Но — как я недавно осознала — стоит за этим и кое-что еще. Причина того, что я увлеченно поглощаю все эти материалы, заключается кое в чем другом. Тексты эти по большей части — плоские, ручные, оптимистичные, они написаны в каком-то странно приподнятом и бодром тоне, даже если речь идет о войне и о страданиях. Вся эта писанина проистекает из мифа, им питается. Но она — дурная, мертвая, банальная — представляет собой оборотную сторону моей медали. Я стыжусь того психологического импульса, который породил «Границы войны». Я решила больше не писать никогда, если то, что я пишу, неизбежно должно питаться этим чувством.
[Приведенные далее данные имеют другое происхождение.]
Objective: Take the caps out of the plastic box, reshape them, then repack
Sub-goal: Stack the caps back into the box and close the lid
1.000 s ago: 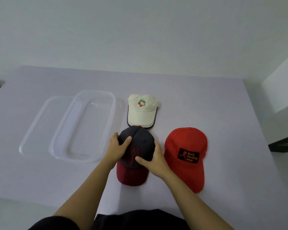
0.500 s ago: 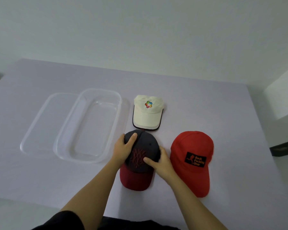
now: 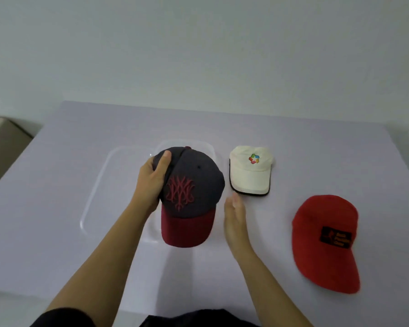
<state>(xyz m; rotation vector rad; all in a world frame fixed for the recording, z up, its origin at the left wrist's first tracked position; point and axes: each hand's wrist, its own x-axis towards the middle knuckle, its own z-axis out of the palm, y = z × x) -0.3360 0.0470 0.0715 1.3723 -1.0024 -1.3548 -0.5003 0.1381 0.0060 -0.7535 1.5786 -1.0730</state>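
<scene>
My left hand (image 3: 151, 182) grips the left side of a dark grey cap (image 3: 194, 185) with a maroon brim, thumb on its crown, and holds it raised above the clear plastic box (image 3: 208, 149). The cap hides most of the box. To the cap's right, my right hand (image 3: 234, 215) is apart from it, fingers straight, holding nothing. A white cap (image 3: 250, 171) with a coloured logo lies on the table beside the box. A red cap (image 3: 326, 239) with a black patch lies further right and nearer me.
The clear lid (image 3: 97, 192) lies flat under and to the left of the box. Everything rests on a pale lilac table (image 3: 57, 232) against a plain wall. The table's left edge drops off beside a beige surface (image 3: 0, 147).
The dark cap went from lying on the table under both hands to being lifted leftward over the box by my left hand alone. My right hand let go. The view swung left.
</scene>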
За последний год, читая все эти рассказы, эти романы, в которых можно иногда вдруг натолкнуться на отдельные правдивые абзацы, предложения, фразы, я была вынуждена признать, что вспышки подлинного искусства всегда основаны на глубоком, внезапно сильном, трудно определяемом и очень личном переживании. Даже в переводе невозможно не распознать эти все озаряющие вспышки подлинного личного переживания. И я читаю всю эту мертвечину и молюсь, чтобы хотя бы раз мне встретился рассказ, роман, даже статья, написанные полностью на основании этих подлинных и очень личных переживаний.
Вот в этом-то и заключается весь парадокс: я, Анна, отвергаю свое собственное «нездоровое» искусство; но я так же отвергаю «здоровое» искусство, когда я его вижу.